WHAT IS NEEDED:
Within the entries that follow, show each line where the word "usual" occurs.

Data entries
━━━━━━━━━━━━━━━━

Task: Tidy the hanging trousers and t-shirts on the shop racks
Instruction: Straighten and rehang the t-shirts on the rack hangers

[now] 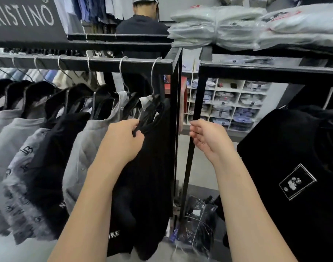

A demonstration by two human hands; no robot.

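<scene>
1. Left hand [122, 140] grips black t-shirt [148, 167], last on rail [124, 64]; right hand [207, 138] loosely curled, empty.
2. Grey and black t-shirts [82, 144] hang leftward, unevenly spaced.
3. Judgement: tidying seems midway; straightening and spacing remain.

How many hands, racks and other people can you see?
Hands: 2, left hand gripping a black shirt, right hand
Racks: 2, left rack, right rack
Other people: 1, person behind the racks
Total: 5
</scene>
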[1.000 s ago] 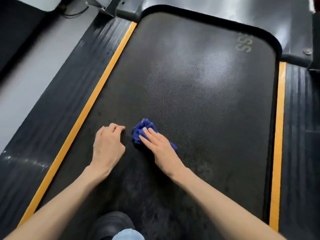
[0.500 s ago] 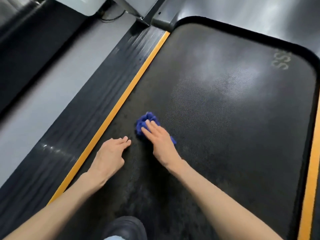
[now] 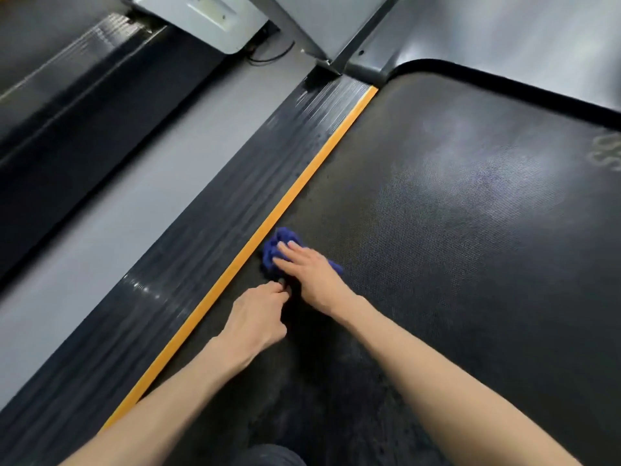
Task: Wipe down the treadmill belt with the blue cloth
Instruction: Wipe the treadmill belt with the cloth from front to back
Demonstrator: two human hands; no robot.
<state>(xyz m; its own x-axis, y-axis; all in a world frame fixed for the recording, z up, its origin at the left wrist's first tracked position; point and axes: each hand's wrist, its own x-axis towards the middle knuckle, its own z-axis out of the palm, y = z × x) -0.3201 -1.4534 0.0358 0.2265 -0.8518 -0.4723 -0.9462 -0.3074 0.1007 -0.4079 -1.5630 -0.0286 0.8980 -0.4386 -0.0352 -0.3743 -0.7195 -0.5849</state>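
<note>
The right hand [image 3: 312, 274] presses flat on the blue cloth [image 3: 281, 239], which sticks out beyond its fingertips on the treadmill belt [image 3: 453, 247]; the left hand [image 3: 258, 317] rests curled and empty, and the pale lettering [image 3: 605, 156] is too blurred to read.

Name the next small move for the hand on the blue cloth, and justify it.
Probably sweep the blue cloth rightward across the belt: the right hand presses it flat beside the orange strip, and most belt lies to its right.

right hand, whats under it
A bunched blue cloth lies under the right hand, pressed flat-fingered onto the black textured treadmill belt. Only its edges show; the hand covers its middle and the belt beneath.
</note>
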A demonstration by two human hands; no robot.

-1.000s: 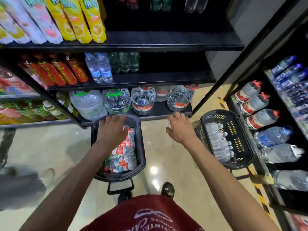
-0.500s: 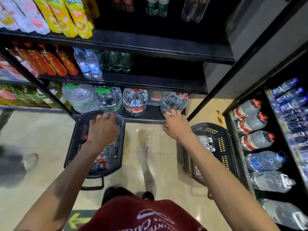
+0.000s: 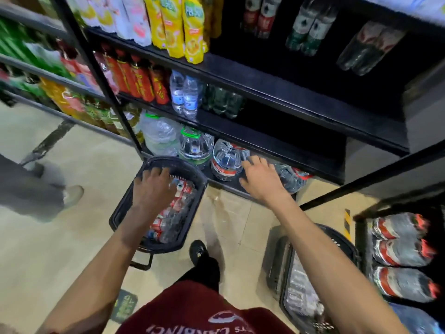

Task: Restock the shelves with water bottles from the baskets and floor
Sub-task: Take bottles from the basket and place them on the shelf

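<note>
A black basket [image 3: 120, 208] on the floor holds several small red-labelled water bottles [image 3: 173, 213]. My left hand [image 3: 151, 189] hovers over its far end, fingers spread, holding nothing. My right hand [image 3: 261, 179] reaches to the bottom shelf [image 3: 226, 185], fingers apart, touching a large red-labelled water jug [image 3: 225, 160]. A second black basket [image 3: 279, 268] with clear bottles [image 3: 301, 290] sits at the lower right, partly hidden by my right arm.
Large green-capped jugs [image 3: 195, 145] stand left of the red-labelled jug, another jug [image 3: 292, 178] to its right. The middle shelf carries small water bottles [image 3: 184, 97] and red drinks [image 3: 142, 80]. A side rack holds large bottles [image 3: 399, 251]. Another person's legs [image 3: 36, 191] pass on the left.
The view has swung right and closer to the shelves. My right hand has shifted from the right-hand jug toward the red-labelled jug; my left hand stays over the left basket.
</note>
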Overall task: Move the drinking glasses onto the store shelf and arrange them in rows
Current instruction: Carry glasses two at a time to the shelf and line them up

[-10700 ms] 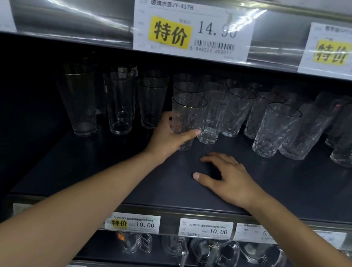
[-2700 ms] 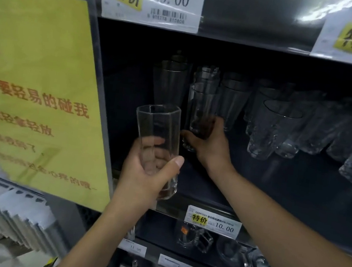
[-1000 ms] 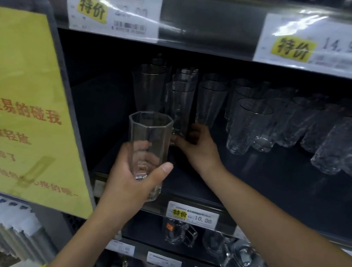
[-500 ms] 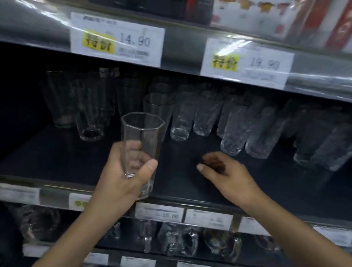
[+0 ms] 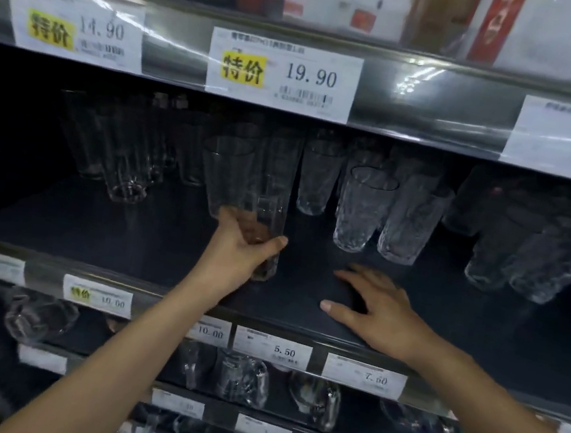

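Note:
My left hand (image 5: 240, 248) grips a clear faceted drinking glass (image 5: 271, 214), which stands upright on or just above the dark store shelf (image 5: 124, 240) in front of a smooth tall glass (image 5: 225, 174). My right hand (image 5: 372, 309) rests flat on the shelf to the right of it, fingers spread, holding nothing. Several clear glasses stand in rows at the back: smooth ones (image 5: 129, 159) on the left, textured ones (image 5: 363, 209) in the middle and on the right (image 5: 544, 262).
The shelf above carries price tags (image 5: 283, 75) along its front rail, and boxes stand on top of it. Below, lower shelves hold glass mugs (image 5: 245, 377) behind more price labels (image 5: 273, 350). The shelf's front edge runs just under my wrists.
My left hand has carried the faceted glass forward from in front of the shelf onto it, among the front glasses. My right hand has dropped flat onto the shelf. The view has shifted right.

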The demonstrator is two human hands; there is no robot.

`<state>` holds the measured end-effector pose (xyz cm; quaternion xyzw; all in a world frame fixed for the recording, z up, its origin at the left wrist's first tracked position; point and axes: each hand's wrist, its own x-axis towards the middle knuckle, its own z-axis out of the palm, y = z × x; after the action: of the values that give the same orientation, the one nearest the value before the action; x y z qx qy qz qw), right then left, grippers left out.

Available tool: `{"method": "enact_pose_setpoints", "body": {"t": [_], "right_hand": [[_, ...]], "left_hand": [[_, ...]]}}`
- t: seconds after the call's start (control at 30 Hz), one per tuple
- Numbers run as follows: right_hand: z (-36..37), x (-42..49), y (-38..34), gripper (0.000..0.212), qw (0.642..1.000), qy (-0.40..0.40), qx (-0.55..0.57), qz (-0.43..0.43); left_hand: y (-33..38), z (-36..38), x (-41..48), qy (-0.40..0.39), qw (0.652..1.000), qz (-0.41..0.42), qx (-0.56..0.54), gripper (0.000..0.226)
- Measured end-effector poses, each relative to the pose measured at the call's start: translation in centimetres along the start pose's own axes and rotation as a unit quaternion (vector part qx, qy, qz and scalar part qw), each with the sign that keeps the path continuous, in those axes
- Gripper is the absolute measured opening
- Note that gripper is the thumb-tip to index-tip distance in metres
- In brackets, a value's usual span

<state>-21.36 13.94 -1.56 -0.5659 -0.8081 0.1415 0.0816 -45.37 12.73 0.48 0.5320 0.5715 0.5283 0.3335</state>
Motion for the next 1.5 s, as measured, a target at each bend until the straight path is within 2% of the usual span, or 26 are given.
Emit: {"method": "enact_pose_setpoints", "body": {"t": [0.23, 0.43, 0.57, 0.7, 0.83, 0.9, 1.03, 1.2, 1.4, 1.5], "right_hand": [[0.1, 0.1, 0.1, 0.072, 1.000, 0.012, 0.004, -0.013], [0.1, -0.1, 0.0, 0.070, 1.000, 0.019, 0.009, -0.016], [0.0, -0.3, -0.2, 0.070, 1.000, 0.018, 0.016, -0.015], [0.0, -0.3, -0.1, 0.071, 1.000, 0.017, 0.021, -0.012], [-0.1, -0.3, -0.1, 0.070, 0.999, 0.018, 0.027, -0.009], [0.0, -0.2, -0.2, 0.070, 0.999, 0.021, 0.030, -0.008], [0.0, -0.3, -0.2, 0.075, 0.999, 0.019, 0.034, -0.006], [-0.2, -0.4, -0.4, 0.080, 0.999, 0.019, 0.046, -0.007], [-0.2, -0.3, -0.4, 0.081, 0.999, 0.018, 0.043, -0.007], [-0.2, -0.3, -0.3, 0.081, 0.999, 0.018, 0.044, -0.007]], "left_hand": [[-0.8, 0.2, 0.7, 0.014, 0.994, 0.021, 0.107, 0.050], [-1.2, -0.2, 2.5, 0.032, 0.986, 0.015, 0.164, 0.065], [-0.9, -0.3, 3.4, 0.030, 0.982, 0.002, 0.189, 0.067], [-0.9, -0.4, 3.7, 0.029, 0.986, -0.004, 0.163, 0.053], [-1.5, -0.5, 4.0, 0.069, 0.993, -0.005, 0.095, 0.068], [-1.9, -0.4, 4.2, 0.079, 0.993, -0.002, 0.089, 0.063], [-2.5, -0.2, 4.3, 0.097, 0.984, 0.037, 0.142, 0.053], [-2.8, -0.5, 4.3, 0.114, 0.968, 0.068, 0.215, 0.057], [-3.1, -0.6, 4.4, 0.104, 0.968, 0.055, 0.221, 0.038], [-3.2, -0.6, 4.4, 0.106, 0.973, 0.037, 0.201, 0.038]]}}
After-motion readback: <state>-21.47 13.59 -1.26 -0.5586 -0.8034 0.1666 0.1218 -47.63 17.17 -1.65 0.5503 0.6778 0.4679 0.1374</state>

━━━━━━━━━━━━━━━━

FINISHED EXERCISE:
- In brackets, a value's usual span
Motion for the next 1.5 s, as measured, a target at each bend until the straight path is within 2% of the usual span, or 26 are given.

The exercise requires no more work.